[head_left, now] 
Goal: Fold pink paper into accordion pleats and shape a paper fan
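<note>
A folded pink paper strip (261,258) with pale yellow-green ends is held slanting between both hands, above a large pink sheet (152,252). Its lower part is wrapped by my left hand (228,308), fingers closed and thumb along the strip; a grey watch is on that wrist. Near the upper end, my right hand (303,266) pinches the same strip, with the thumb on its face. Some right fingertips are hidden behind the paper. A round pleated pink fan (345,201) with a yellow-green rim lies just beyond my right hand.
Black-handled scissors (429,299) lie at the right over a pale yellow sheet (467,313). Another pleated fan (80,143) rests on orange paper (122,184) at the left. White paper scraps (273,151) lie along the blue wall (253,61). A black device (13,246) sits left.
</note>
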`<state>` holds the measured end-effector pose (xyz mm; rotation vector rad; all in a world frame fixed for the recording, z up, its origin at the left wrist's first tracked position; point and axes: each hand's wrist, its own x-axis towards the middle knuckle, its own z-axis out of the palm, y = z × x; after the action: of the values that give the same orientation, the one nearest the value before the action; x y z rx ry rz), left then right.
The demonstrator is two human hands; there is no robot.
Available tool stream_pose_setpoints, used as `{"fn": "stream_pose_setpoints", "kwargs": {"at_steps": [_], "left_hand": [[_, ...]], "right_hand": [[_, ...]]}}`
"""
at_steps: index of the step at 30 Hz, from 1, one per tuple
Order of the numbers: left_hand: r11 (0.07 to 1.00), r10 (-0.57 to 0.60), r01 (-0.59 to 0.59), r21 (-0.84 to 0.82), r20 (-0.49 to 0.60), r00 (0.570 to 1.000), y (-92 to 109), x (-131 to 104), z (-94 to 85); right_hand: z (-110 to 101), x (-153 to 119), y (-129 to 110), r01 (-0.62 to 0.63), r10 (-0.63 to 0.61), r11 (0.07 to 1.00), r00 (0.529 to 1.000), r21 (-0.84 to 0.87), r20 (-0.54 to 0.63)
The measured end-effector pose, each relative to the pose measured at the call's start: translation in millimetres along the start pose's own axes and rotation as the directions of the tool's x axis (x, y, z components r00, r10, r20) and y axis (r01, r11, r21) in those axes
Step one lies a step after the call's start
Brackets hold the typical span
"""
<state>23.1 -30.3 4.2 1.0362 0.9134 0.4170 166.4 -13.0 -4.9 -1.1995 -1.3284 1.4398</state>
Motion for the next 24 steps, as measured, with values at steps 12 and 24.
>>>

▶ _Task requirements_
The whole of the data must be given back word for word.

▶ _Result for this exercise_
[head_left, now] 
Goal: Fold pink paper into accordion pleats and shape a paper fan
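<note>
A folded pink paper strip (261,258) with pale yellow-green ends is held slanting between both hands, above a large pink sheet (152,252). Its lower part is wrapped by my left hand (228,308), fingers closed and thumb along the strip; a grey watch is on that wrist. Near the upper end, my right hand (303,266) pinches the same strip, with the thumb on its face. Some right fingertips are hidden behind the paper. A round pleated pink fan (345,201) with a yellow-green rim lies just beyond my right hand.
Black-handled scissors (429,299) lie at the right over a pale yellow sheet (467,313). Another pleated fan (80,143) rests on orange paper (122,184) at the left. White paper scraps (273,151) lie along the blue wall (253,61). A black device (13,246) sits left.
</note>
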`<state>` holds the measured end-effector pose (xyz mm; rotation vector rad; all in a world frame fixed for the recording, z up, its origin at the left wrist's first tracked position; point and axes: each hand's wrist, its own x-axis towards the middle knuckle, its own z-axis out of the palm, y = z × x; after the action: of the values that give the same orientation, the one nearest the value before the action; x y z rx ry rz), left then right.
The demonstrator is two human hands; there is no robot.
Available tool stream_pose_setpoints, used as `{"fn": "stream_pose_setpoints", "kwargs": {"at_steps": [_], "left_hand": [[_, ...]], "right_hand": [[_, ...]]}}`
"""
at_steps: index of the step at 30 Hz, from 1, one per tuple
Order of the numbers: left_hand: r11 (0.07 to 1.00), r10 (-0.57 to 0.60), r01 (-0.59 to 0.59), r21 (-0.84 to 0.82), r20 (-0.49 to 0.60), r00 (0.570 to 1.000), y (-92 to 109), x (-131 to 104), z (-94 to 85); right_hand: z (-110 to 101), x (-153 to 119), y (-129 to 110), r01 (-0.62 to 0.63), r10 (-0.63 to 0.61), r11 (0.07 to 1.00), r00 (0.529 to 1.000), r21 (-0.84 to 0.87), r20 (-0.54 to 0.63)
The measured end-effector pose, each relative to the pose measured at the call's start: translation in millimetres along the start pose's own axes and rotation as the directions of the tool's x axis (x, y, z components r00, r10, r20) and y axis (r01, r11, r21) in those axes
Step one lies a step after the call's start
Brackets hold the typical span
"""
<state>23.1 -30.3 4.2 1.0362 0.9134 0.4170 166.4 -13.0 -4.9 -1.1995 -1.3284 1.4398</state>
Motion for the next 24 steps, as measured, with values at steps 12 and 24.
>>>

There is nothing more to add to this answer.